Smalls, a former production manager for the Wellmont Theater, and a former co-owner of the Old Mogul Theatre that closed last year on Bloomfield Avenue, was clear even amidst the downpour: She loves what she does, no matter what.

When the Wellmont changed hands after she had worked there for eight years and she lost her position, Smalls turned a beat-up building into the Old Mogul Theatre, a venue that regularly had concert-goers lining up down the sidewalk until a property dispute with her co-owner put an end to that. She ran an Open Mic in Montclair series for a couple of years. Right now, she is lining up acts to perform at the Crane Park Market, opening Sunday, July 16, at the corner of Glenridge and Greenwood avenues. She has a wildly diverse lineup in place for the Montclair Center Stage, which is held on Church Street from 5:30 to 10:30 p.m. on Saturdays through mid-September. Jazz, folk, indie, and on Saturday, Aug. 19, the Watchung Mountain Riders, who Smalls has categorized “hippie/love.”

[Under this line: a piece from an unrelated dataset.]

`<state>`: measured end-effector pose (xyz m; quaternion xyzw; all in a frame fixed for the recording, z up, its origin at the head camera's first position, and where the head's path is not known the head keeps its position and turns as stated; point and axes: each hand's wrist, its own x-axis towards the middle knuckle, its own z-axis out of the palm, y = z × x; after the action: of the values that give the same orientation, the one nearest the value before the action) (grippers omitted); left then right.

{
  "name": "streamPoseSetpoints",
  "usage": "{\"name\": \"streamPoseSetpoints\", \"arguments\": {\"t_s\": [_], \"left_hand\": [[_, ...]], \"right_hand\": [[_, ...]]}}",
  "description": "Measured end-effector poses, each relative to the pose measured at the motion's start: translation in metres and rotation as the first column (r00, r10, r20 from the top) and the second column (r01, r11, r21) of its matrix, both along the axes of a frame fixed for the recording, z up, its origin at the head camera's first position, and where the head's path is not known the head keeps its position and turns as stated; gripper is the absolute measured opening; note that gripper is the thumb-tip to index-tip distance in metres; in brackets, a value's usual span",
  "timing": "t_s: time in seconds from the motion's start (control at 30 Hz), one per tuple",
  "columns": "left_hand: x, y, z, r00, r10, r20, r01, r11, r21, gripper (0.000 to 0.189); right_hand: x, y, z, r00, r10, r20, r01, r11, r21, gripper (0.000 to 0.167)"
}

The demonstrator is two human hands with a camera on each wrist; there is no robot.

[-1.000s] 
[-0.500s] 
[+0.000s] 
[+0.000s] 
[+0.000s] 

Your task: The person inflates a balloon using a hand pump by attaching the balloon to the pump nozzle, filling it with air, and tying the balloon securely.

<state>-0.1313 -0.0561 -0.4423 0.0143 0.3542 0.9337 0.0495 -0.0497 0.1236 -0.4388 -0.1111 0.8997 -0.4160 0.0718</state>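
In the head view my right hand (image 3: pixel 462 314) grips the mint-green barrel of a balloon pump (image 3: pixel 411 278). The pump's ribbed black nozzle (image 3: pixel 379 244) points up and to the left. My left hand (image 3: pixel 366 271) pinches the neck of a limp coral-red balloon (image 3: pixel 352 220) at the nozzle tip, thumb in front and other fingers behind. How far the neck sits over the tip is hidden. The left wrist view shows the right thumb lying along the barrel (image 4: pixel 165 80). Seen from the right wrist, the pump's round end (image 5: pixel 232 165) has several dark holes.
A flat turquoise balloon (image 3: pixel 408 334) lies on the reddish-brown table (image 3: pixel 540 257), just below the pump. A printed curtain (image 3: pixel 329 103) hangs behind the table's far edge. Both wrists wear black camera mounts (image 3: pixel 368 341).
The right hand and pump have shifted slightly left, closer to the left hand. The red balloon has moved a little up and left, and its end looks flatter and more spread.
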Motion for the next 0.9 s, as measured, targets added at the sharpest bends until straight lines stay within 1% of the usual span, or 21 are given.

See the Center Stage schedule at montclaircenter.com.

Smalls’ “discovery,” 11-year-old Ava Otterbein — the young singer who stopped Justin Bieber in his tracks this spring as she performed on a Church Street corner — will appear Aug. 19, too. Otterbein’s mom first approached Smalls at a Church Street concert, and a somewhat skeptical Smalls agreed to give her an audition, surprising the then-9-year-old by asking her perform on the spot, on the sidewalk.

“She was exceptional,” said Smalls, who saw her own first rock concert age at 15, the Ramones, in New York City. Smalls put her up on Center Stage, starting in 2015 — and Otterbein was singing in front of Blue Mercury for a downtown sidewalk sale in May when visiting pop star Bieber spotted her and had his driver pull over.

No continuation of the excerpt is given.